- _EXERCISE INSTRUCTIONS_: Below are records; how many of their lines hold the string "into"? Reply with nothing but the number.

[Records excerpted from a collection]

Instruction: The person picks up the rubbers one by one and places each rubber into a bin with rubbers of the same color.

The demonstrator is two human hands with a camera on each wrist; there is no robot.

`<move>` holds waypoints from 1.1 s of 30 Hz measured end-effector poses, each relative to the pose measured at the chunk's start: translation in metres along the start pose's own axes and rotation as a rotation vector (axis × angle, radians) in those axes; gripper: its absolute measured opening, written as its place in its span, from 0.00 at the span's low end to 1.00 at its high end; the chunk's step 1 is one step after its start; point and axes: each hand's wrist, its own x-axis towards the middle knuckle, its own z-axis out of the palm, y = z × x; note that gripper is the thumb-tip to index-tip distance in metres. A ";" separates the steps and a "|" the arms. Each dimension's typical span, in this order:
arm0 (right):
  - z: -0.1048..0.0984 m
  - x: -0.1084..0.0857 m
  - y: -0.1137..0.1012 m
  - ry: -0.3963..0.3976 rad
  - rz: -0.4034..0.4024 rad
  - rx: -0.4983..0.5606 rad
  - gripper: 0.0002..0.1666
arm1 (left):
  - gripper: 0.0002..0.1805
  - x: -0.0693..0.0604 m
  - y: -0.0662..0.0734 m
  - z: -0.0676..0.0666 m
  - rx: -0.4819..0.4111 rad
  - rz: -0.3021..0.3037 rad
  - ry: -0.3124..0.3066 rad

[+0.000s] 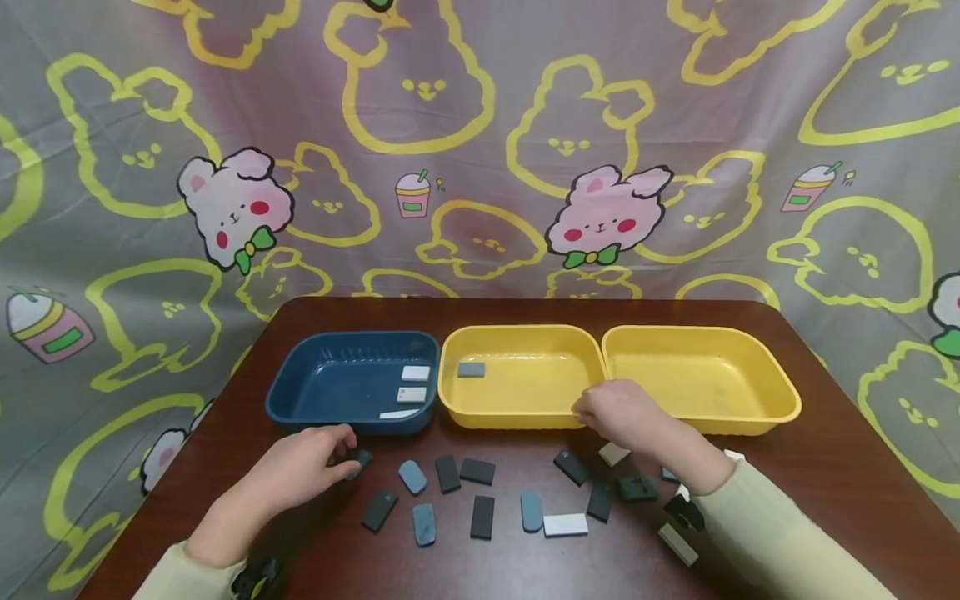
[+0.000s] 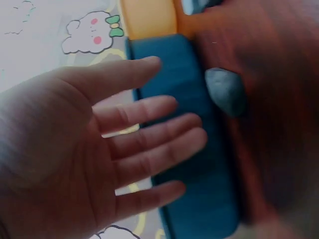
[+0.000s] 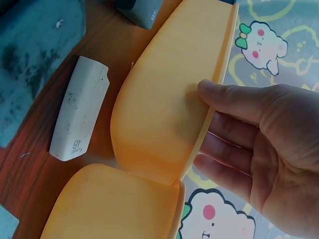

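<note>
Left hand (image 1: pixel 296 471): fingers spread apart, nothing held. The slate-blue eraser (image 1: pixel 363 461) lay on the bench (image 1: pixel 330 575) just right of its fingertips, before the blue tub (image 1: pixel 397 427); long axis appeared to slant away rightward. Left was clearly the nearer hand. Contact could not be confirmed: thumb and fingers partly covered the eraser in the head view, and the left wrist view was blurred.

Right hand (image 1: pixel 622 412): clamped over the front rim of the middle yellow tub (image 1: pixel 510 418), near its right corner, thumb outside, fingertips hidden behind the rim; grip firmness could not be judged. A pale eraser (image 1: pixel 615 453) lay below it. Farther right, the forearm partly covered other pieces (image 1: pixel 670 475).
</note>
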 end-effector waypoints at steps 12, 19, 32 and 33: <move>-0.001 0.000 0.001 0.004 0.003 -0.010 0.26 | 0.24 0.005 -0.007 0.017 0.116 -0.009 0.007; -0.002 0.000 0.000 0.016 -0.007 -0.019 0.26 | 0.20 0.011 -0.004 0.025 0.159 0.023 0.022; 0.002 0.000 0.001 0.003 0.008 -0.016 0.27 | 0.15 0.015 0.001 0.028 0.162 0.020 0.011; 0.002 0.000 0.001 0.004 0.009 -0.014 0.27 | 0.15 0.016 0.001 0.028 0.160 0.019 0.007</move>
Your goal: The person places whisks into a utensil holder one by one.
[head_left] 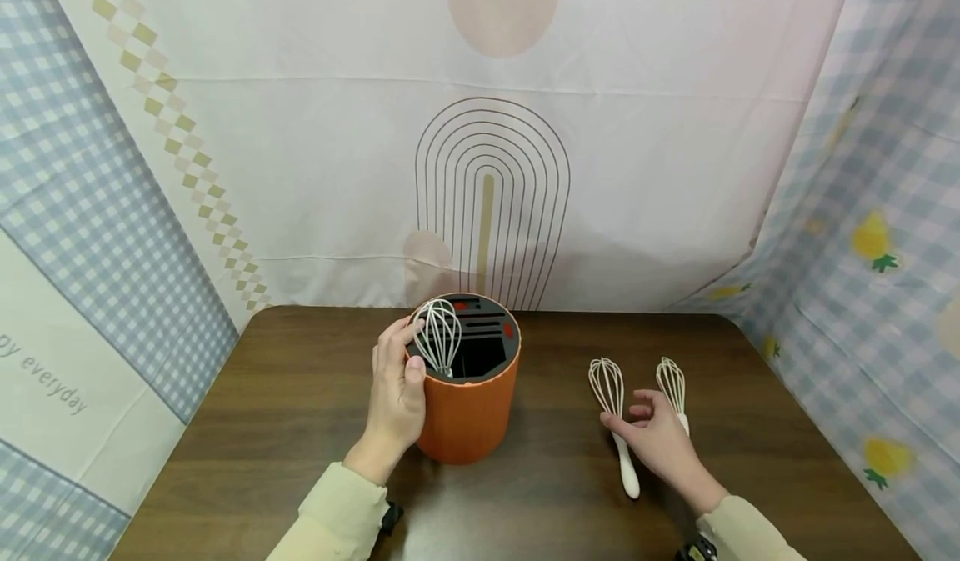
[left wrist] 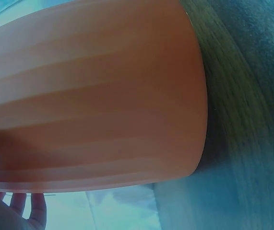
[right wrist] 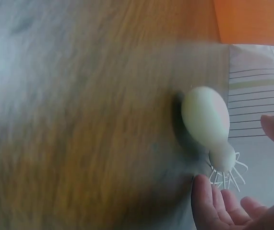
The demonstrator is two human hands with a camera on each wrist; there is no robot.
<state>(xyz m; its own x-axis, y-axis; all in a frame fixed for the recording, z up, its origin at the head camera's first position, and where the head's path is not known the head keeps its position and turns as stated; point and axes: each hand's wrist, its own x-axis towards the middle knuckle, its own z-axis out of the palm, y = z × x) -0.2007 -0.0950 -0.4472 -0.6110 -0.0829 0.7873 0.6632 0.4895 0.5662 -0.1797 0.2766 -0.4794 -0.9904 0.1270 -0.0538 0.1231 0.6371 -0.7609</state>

- _TASK OUTPUT_: 2